– Как ни странно, полковник, но практически одновременно с захватом заложников в Подмосковье неизвестный отряд, имевший на вооружении безоткатные орудия «М-40», нанес внезапный удар по базе наших войск у селения Адраси. Бандиты обстреляли территорию пехотного батальона во время вечернего построения. Сначала осколочно-фугасными снарядами, затем химическими. В результате прямым обстрелом моджахеды нанесли серьезный урон батальону. Но это еще не все. Территорию вокруг своих позиций бандиты заминировали, а на холмах, изобилующих в том районе, выставили расчеты с ПЗРК «Стингер». Они ждали ответных действий наших войск. И дождались. На уничтожение моджахедов был отправлен пехотный взвод на технике под прикрытием вертолетов огневой поддержки. Взвод попал в минную ловушку и понес большие потери, а операторы переносных зенитно-ракетных комплексов «Стингер» сбили вертолеты. На ночь глядя командование бригады дальнейшие действия по преследованию и уничтожению банды талибов решило не проводить. Утренняя зачистка близлежащих селений не принесла никаких результатов.

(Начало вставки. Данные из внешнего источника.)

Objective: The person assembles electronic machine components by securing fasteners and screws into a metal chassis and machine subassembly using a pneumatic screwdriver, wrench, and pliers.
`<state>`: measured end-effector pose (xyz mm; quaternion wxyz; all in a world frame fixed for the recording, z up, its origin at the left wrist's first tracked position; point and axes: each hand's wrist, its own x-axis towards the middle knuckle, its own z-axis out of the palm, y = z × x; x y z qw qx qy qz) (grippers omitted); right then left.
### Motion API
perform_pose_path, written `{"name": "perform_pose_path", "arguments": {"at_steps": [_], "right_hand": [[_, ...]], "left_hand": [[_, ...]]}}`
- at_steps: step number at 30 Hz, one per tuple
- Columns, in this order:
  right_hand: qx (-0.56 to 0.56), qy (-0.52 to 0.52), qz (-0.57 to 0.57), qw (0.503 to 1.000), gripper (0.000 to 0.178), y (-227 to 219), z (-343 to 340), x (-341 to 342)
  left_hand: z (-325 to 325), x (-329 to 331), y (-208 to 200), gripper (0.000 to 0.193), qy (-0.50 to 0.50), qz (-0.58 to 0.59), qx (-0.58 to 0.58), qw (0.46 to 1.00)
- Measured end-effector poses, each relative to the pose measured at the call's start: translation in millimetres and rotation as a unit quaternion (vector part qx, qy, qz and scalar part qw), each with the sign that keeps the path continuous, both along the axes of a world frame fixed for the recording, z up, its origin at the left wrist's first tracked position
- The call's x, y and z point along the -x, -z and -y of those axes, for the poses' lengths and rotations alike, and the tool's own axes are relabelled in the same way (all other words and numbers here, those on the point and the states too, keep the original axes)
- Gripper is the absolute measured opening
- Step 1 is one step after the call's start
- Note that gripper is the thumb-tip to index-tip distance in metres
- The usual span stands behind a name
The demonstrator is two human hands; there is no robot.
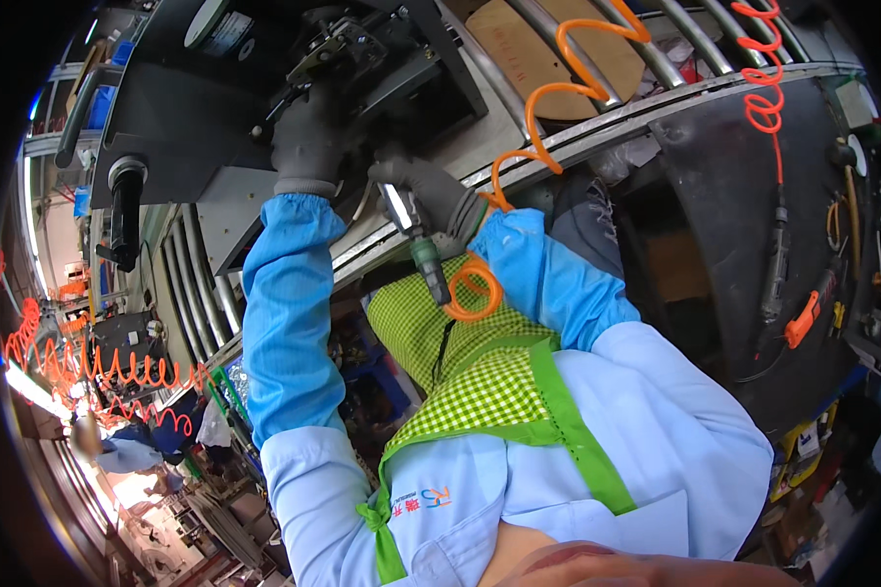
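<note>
My right hand (439, 199), in a dark grey glove, is closed around a slim silver air tool (399, 208). Its green and black rear end points down toward my apron, where an orange coiled hose (477, 291) joins it. The tool's front end is lost in the shade. My left hand (308, 145), gloved the same way, reaches into the opening of a large dark grey machine (176, 108). It touches or lies just below a metal linkage (338, 54) there; its fingers are too dark to make out. Blue sleeve covers reach up both forearms.
A black crank handle (125, 210) juts from the machine's near left side. Steel rollers (201, 284) run beneath it. To the right, a black-topped bench (724, 196) bears another air tool (776, 259) on a red coiled hose and an orange-handled tool (803, 321).
</note>
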<state>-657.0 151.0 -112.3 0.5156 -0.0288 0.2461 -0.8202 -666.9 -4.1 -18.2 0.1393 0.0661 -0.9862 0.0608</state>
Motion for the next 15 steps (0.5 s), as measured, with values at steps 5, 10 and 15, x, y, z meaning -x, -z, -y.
{"name": "perform_pose_path", "arguments": {"at_steps": [5, 10, 15], "right_hand": [[0.005, -0.044, -0.035, 0.998, 0.02, 10.3, 0.8, 6.3], [0.045, -0.059, -0.008, 0.997, 0.019, 11.7, 1.3, 6.1], [0.0, -0.033, -0.011, 0.999, 0.02, 6.4, 0.6, 7.3]], "left_hand": [[4.7, 0.4, 0.5, 0.045, -0.015, -0.004, 0.019, 1.0], [5.0, 0.8, 0.4, 0.04, -0.007, -0.016, 0.003, 1.0], [2.7, -0.3, -2.8, 0.044, -0.009, -0.003, 0.007, 1.0]]}}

Тимохин попросил карту района, где был нанесен удар по американской базе. Вайринк смог предоставить лишь общую карту южных, подконтрольных талибам провинций.
– Значит, поиск террористов ничего не дал?
– Нет.
– Так, так, так… В Афганистане наносится удар по базе американцев – и практически одновременно в Подмосковье происходит захват заложников-американцев… И последняя акция явно проводится под руководством известного нам полевого командира, находящегося в Афганистане.
– С чего ты это взял? – спросил Феофанов.
– А вот посмотрите интересный документ, что лежал в папке мероприятий американской делегации в Москве. Это данные космической разведки. Судя по ним, позавчера некто вел интенсивные переговоры с Россией, точнее, со столицей либо ее окрестностями через спутник из «дорогого сердцу» Афганистана. А ранее, в пятницу, переговоры «духов» были перехвачены в районе Адраси.
– Ну-ка!
Александр передал Феофанову распечатку данных российской космической разведки. Начальник управления, ознакомившись с документом, отдал его американцам.
– Непонятно, как столь важный документ оказался в папке исполняющего обязанности посла США в России.
Уилсон без тени смущения или растерянности, как истинный дипломат, ответил:
– Понятия не имею, как данные российской космической разведки оказались в папке мероприятий. Ваше ведомство с нами информацией не делится. Как и наши спецслужбы с вами. Так что считаю это случайностью. Документ мог оказаться в нашей папке только здесь, в штабе российского антитеррористического управления.
Даже Вайринк усмехнулся, выслушав ответ дипломата. Ну не успел исполняющий обязанности посла или его секретарь убрать секретные данные, полученные разведкой США в России, в служебный сейф. Действительно, досадная случайность… А точнее, оплошность господина Уилсона.
Феофанов не пошел на обострение ситуации – сейчас оно того не стоило. Надо было решать вопрос о заложниках.
– Не будем заострять на этом внимание. Главное, что во время акций у Адраси и в Подмосковье боевики общались между собой. – Генерал повернулся к Тимохину: – Ты считаешь, что эти два события – звенья одной цепи?
– Считаю, что да. Но и это ничего существенного в плане освобождения заложников нам не дает. Есть лишь предположение.
– Что за предположение, Тимохин, ты уж договаривай, – сказал Потапов.
– Если план по захвату заложников в Подмосковье готовился одним и тем же штабом или человеком, что и план атаки американской военной базы в Афганистане, то сообщение из Подмосковья о захвате, кроме заложников, и речного судна вполне могло привести к изменению плана террористической операции в России.
Феофанов поднялся:
– Все это хорошо – я в смысле того, что наш разговор носит довольно конструктивный характер, – но разговор остается разговором; мы же должны действовать. До отправки в Москву теплохода «Виктор Веселов» с террористами на борту остается два с половиной часа. И мы должны принять решение, что нам с ним делать.
– Но, генерал, – возразил Вайринк, – для того чтобы принимать решения, необходимо понять замысел противника.
И тут Тимохин высказал предположение, от которого в кабинете Феофанова наступило гробовое молчание.